**ACTIVITY**
Find every line in the material below with the string "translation" and state how many there are, with no other text.
*** SUPPLIED DATA Section Begins ***
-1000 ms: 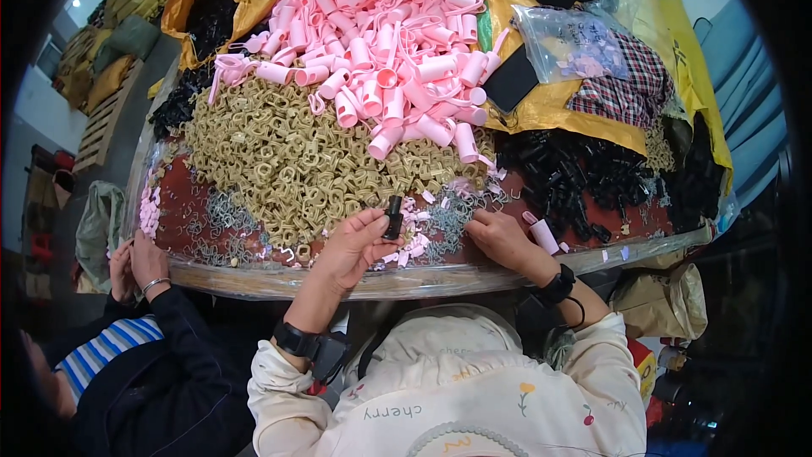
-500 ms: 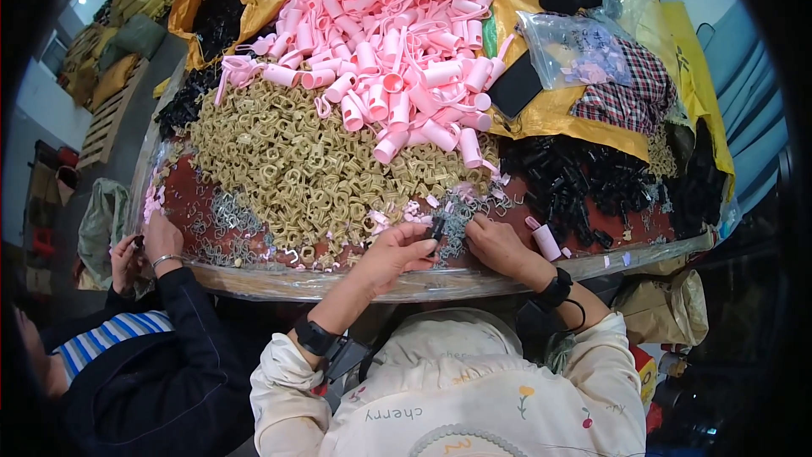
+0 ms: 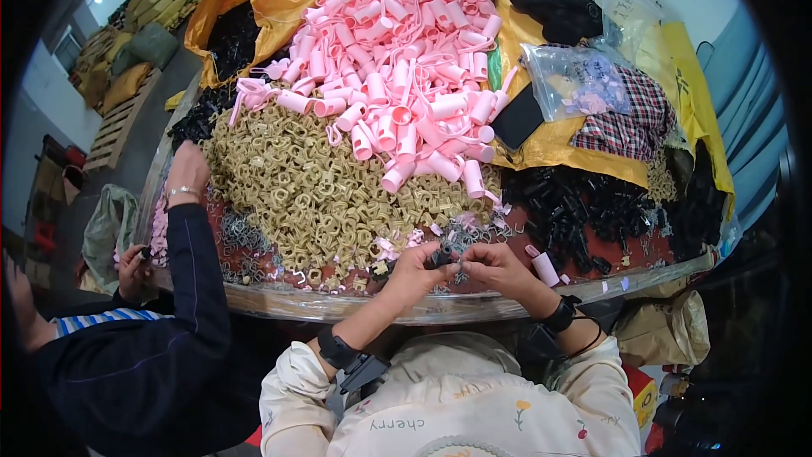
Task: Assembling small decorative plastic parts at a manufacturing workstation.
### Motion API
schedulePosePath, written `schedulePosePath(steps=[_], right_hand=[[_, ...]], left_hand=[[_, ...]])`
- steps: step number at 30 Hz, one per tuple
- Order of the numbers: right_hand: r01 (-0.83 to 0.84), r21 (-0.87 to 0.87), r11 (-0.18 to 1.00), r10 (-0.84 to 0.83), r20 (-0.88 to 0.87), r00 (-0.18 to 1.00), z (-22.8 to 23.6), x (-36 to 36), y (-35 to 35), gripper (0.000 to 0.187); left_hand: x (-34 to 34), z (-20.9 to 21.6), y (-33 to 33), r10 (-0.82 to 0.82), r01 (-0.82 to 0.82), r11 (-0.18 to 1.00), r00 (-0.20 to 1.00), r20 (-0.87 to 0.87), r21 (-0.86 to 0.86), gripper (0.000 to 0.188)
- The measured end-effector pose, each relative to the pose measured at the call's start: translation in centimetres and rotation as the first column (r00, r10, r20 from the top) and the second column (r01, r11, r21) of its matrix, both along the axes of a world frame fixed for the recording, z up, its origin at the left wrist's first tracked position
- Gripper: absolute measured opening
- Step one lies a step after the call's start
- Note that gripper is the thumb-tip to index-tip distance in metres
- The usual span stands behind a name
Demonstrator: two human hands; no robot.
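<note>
My left hand [image 3: 412,278] pinches a small black plastic part [image 3: 441,256] just above the table's near edge. My right hand [image 3: 501,271] meets it from the other side, thumb and fingertips pressed together against the part's end. Whatever is between those fingertips is too small to make out. Small grey metal clips [image 3: 466,225] lie scattered just behind both hands. Beyond them rises a heap of tan ring-shaped pieces [image 3: 296,178]. A single pink tube [image 3: 544,267] with a strap rests to the right of my right hand.
Pink tubes with straps [image 3: 397,59] are piled at the back. Black plastic parts [image 3: 554,203] are heaped on the right, below a dark phone [image 3: 518,117] and a clear bag [image 3: 571,85]. At the left, a co-worker's hand [image 3: 188,171] reaches over the table's side.
My right hand has come from the metal clips to the black part in my left hand. The co-worker's farther hand has reached forward toward the black pile. The view has shifted slightly.
</note>
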State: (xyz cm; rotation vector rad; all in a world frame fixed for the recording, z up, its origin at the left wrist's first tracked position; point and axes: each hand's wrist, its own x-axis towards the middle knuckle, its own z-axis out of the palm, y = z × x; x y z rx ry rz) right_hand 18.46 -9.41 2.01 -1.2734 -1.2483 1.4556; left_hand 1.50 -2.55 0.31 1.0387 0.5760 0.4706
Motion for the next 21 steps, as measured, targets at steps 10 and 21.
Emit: schedulePosePath(steps=[10,21], right_hand=[[-0.020,0.273,0.962,-0.072,0.325,0.943,-0.2,-0.5,0.4,0.012],[-0.123,0.272,0.955,-0.037,0.517,0.855,0.8,-0.4,1.0,0.010]], left_hand=[[-0.1,-1.1,0.2,-0.001,0.016,0.989,0.995,-0.100,0.150,0.011],[-0.3,-0.3,0.3,0.037,0.064,0.897,0.975,-0.217,0.438,0.008]])
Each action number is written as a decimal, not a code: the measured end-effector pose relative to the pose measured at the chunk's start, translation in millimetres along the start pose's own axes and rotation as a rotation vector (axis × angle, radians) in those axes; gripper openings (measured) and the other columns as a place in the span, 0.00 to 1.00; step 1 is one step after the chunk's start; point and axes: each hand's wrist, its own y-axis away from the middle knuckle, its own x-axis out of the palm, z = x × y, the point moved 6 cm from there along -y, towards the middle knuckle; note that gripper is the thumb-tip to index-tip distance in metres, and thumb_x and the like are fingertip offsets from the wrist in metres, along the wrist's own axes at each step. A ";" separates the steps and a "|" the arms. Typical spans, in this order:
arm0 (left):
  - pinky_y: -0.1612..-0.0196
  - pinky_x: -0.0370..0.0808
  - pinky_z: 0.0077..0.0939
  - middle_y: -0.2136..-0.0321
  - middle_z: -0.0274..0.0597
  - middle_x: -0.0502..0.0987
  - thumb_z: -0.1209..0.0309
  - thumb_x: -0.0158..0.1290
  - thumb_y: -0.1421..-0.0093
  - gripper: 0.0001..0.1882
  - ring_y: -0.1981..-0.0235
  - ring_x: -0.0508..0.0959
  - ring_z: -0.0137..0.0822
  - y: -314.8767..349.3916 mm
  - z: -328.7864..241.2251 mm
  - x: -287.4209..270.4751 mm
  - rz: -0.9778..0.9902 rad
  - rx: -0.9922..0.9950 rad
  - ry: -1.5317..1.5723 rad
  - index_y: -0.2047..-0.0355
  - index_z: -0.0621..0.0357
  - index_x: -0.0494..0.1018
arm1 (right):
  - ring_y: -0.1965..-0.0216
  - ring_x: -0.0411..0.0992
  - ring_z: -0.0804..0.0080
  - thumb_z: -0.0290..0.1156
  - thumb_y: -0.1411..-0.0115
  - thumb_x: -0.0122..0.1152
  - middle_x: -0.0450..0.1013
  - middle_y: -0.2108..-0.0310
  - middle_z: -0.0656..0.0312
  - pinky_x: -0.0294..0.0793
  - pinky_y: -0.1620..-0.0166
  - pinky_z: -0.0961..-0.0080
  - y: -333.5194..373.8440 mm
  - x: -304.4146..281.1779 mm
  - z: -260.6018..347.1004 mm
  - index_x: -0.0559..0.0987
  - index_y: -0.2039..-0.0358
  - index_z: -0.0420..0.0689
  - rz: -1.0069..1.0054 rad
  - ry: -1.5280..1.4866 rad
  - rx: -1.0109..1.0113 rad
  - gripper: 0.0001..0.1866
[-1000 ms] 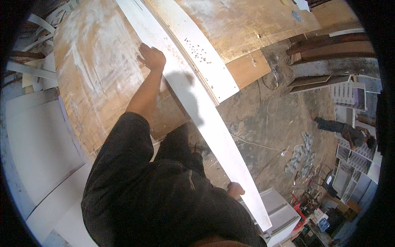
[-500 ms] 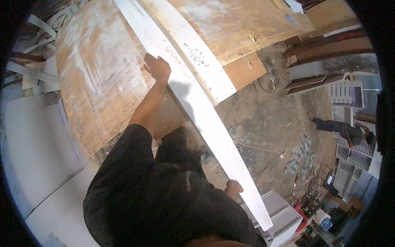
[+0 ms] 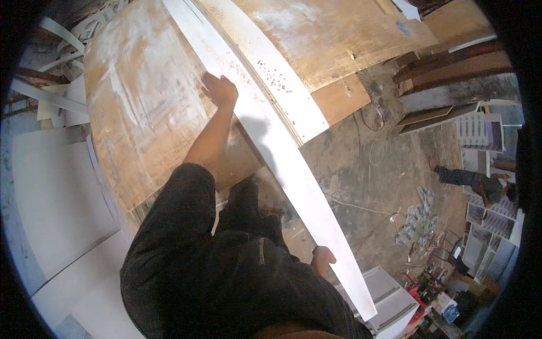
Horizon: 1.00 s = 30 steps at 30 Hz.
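Observation:
A long white board (image 3: 282, 164) runs from the far middle down to the lower right, its near end narrowing past the worktable's edge. My left hand (image 3: 221, 91) rests against the board's left edge over the wooden tabletop (image 3: 132, 96), fingers stretched out and slightly apart. Lower down, my right hand (image 3: 323, 260) grips the same edge close to the near end, its thumb on top and its other fingers mostly hidden. Along the board's right side lies a thin wooden strip (image 3: 270, 100), and beyond that a second white panel (image 3: 278, 73) with small dark specks.
White sheets (image 3: 62, 192) stand at the left. A cable (image 3: 361, 208) and crumpled clear plastic (image 3: 418, 217) lie on the floor at right. A white cabinet-like box (image 3: 387, 299) is near the board's end. Another person (image 3: 474, 182) is among white shelving at far right.
The whole view has shifted slightly. Both hands keep nearly the same places on the white board, with no clear sliding to be seen.

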 end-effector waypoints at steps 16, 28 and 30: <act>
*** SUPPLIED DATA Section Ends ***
**EXERCISE OUTPUT**
2